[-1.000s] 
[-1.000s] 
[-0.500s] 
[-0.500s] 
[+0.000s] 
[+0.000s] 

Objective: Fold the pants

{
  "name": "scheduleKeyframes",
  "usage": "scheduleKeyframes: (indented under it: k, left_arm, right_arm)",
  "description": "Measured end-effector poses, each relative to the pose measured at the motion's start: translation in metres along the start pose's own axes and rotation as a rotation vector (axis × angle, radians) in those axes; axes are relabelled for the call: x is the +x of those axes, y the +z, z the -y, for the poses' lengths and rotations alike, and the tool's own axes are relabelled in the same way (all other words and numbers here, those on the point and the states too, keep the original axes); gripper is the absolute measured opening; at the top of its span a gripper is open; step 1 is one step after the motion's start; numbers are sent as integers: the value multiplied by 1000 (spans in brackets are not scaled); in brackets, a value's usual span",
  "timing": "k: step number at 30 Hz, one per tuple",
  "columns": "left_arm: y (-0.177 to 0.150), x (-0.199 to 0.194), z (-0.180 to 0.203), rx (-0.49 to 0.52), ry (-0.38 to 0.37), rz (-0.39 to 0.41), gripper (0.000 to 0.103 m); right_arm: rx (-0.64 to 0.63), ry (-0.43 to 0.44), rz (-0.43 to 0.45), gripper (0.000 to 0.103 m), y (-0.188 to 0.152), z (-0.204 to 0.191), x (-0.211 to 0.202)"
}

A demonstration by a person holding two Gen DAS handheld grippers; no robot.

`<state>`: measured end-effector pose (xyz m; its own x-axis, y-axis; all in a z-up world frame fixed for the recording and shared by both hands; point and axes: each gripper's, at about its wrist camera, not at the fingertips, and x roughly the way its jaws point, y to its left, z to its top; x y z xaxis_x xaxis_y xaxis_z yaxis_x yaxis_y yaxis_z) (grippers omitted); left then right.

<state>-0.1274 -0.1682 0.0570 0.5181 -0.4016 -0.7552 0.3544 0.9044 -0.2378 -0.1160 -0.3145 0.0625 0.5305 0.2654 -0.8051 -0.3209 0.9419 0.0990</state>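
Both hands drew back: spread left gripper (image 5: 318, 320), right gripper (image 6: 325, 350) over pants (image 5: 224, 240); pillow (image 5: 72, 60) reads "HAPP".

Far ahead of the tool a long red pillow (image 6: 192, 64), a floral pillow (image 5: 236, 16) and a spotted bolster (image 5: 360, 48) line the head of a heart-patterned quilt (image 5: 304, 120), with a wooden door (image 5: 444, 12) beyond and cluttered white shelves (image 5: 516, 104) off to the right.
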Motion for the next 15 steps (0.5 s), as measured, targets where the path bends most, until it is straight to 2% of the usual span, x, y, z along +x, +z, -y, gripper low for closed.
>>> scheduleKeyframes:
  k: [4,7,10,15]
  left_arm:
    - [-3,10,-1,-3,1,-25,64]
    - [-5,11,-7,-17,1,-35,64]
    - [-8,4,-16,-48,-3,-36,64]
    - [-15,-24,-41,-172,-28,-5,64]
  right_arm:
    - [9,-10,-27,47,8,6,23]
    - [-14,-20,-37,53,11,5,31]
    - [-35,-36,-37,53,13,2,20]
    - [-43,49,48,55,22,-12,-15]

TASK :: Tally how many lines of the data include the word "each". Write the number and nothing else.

TASK RESULT :: 2